#### [ACTIVITY]
From the data that follows, report the number of lines including "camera", and only that number.

#### [RECORDS FOR THIS EXERCISE]
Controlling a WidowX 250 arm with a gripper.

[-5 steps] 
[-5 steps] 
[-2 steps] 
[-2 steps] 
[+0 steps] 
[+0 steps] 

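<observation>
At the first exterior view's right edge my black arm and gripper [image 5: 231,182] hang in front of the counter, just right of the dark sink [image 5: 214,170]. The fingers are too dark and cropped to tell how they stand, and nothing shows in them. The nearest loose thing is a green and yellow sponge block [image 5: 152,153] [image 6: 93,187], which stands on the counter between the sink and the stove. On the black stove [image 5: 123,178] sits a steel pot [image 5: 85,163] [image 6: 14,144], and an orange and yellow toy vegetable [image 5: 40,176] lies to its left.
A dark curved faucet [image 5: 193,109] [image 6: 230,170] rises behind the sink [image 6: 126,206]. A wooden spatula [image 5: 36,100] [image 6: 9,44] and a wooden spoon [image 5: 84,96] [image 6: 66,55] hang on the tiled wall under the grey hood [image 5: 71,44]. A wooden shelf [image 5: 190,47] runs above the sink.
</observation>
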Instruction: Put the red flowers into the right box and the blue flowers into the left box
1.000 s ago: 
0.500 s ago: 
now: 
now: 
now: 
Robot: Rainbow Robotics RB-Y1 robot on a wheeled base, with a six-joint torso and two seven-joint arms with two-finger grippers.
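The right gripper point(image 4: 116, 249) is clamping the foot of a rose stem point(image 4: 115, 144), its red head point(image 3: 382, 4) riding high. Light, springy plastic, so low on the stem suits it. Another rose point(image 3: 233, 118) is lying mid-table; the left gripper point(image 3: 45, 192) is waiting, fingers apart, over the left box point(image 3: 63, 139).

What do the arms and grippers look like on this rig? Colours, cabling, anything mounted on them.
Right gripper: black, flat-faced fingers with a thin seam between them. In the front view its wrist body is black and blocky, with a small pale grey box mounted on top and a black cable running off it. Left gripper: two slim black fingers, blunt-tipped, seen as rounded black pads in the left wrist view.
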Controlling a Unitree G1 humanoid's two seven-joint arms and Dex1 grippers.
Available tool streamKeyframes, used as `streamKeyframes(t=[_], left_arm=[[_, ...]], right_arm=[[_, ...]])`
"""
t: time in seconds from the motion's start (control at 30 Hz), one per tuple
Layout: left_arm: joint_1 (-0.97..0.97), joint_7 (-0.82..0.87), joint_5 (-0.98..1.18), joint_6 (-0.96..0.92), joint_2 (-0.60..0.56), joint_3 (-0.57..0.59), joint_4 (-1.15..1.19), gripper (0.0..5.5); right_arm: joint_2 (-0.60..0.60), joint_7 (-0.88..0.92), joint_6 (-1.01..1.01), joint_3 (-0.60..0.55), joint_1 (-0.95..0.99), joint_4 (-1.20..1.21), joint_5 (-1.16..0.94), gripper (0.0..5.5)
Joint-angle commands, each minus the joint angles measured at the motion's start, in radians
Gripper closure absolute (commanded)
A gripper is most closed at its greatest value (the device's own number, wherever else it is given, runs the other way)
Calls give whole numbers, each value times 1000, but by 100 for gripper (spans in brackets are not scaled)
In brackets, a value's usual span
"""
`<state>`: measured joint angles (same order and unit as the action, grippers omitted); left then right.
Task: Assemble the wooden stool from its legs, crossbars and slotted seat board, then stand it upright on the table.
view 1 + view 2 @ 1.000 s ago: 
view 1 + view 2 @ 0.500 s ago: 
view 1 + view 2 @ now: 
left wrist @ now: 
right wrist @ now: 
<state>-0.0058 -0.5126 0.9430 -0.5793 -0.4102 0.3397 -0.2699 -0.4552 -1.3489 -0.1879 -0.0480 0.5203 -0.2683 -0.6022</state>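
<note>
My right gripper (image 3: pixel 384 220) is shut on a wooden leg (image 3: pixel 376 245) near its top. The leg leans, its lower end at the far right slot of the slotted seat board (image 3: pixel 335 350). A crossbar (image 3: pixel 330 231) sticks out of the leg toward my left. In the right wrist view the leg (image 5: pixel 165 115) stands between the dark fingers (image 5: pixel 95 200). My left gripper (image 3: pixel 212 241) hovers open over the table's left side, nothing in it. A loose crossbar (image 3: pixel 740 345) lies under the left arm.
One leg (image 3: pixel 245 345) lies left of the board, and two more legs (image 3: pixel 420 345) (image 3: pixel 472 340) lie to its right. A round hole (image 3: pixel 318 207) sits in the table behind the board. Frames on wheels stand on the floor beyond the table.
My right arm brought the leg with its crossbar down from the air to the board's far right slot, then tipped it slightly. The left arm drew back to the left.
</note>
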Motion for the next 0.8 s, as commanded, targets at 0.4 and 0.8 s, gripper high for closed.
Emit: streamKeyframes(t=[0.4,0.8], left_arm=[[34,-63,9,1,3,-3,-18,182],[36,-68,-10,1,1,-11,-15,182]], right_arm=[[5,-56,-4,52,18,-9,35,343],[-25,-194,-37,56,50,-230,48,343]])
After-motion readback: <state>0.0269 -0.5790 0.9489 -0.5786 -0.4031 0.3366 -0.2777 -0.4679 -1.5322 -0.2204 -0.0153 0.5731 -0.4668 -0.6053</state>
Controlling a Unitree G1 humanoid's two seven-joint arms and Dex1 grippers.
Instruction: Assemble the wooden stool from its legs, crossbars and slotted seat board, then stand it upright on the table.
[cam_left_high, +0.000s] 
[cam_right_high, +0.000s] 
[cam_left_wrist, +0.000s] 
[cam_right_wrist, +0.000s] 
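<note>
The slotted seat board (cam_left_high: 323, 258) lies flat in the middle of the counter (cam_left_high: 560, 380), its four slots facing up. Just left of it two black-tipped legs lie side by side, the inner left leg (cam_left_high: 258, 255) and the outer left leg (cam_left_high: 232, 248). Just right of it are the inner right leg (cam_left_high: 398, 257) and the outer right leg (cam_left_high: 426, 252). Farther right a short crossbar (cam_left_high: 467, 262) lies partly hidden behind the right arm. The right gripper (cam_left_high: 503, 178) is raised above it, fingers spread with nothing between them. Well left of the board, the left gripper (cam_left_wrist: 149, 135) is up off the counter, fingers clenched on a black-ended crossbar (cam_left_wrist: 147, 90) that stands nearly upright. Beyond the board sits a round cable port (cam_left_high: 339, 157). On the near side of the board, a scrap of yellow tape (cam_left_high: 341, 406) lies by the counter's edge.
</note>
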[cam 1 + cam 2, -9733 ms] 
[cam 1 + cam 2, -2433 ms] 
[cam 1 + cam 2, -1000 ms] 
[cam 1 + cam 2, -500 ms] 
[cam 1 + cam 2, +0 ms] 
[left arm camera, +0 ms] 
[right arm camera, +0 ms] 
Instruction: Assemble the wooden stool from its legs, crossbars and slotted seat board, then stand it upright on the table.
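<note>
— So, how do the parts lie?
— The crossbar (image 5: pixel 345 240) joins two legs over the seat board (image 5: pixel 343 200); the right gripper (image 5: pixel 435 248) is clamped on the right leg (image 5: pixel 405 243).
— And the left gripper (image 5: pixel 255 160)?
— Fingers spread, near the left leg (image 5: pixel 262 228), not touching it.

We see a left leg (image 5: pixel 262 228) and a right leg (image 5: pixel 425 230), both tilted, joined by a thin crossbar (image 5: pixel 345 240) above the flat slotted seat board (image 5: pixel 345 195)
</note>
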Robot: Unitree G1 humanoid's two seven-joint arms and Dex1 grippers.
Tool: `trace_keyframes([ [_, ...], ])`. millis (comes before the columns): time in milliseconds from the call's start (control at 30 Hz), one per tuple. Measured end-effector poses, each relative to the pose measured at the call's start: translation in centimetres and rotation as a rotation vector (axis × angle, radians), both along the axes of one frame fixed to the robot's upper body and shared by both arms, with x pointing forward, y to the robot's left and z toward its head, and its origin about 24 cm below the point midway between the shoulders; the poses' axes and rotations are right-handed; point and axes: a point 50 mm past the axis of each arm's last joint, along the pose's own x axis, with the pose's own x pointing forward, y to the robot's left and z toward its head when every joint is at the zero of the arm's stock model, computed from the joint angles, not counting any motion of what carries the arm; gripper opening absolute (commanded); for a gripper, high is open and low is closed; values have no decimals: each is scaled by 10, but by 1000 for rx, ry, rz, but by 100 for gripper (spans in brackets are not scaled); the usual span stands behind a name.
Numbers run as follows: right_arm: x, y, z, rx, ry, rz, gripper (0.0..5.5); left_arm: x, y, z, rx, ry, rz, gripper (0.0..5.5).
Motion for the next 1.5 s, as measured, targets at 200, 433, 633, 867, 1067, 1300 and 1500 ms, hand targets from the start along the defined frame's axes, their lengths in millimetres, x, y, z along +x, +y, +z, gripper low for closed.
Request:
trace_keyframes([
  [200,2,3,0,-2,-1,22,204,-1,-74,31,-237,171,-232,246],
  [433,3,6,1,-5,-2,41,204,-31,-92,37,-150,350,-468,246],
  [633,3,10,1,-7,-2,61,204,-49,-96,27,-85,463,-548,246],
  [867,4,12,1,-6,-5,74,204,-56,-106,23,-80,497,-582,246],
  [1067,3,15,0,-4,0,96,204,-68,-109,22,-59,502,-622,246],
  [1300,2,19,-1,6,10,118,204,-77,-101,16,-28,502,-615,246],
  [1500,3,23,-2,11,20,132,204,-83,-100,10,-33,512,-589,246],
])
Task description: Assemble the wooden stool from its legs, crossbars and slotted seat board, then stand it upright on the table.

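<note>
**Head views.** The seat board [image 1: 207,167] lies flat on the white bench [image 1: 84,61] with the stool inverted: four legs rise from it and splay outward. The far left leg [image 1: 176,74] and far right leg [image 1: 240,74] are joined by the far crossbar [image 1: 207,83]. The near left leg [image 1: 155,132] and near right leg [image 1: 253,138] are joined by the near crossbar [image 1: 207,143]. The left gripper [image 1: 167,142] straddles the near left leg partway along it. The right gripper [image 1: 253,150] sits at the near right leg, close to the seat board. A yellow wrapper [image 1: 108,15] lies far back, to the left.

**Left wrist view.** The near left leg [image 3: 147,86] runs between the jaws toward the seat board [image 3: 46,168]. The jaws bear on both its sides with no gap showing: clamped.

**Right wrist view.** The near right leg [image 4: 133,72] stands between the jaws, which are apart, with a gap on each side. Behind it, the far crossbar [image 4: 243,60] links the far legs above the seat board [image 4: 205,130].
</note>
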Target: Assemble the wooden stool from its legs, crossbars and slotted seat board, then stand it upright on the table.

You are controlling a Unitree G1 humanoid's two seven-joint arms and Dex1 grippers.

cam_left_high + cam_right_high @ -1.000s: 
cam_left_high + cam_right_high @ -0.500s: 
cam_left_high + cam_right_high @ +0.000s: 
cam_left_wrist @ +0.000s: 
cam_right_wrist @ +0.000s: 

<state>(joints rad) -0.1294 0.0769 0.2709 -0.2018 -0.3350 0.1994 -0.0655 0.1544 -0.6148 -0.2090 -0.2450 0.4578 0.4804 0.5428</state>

#### [TASK OUTPUT]
2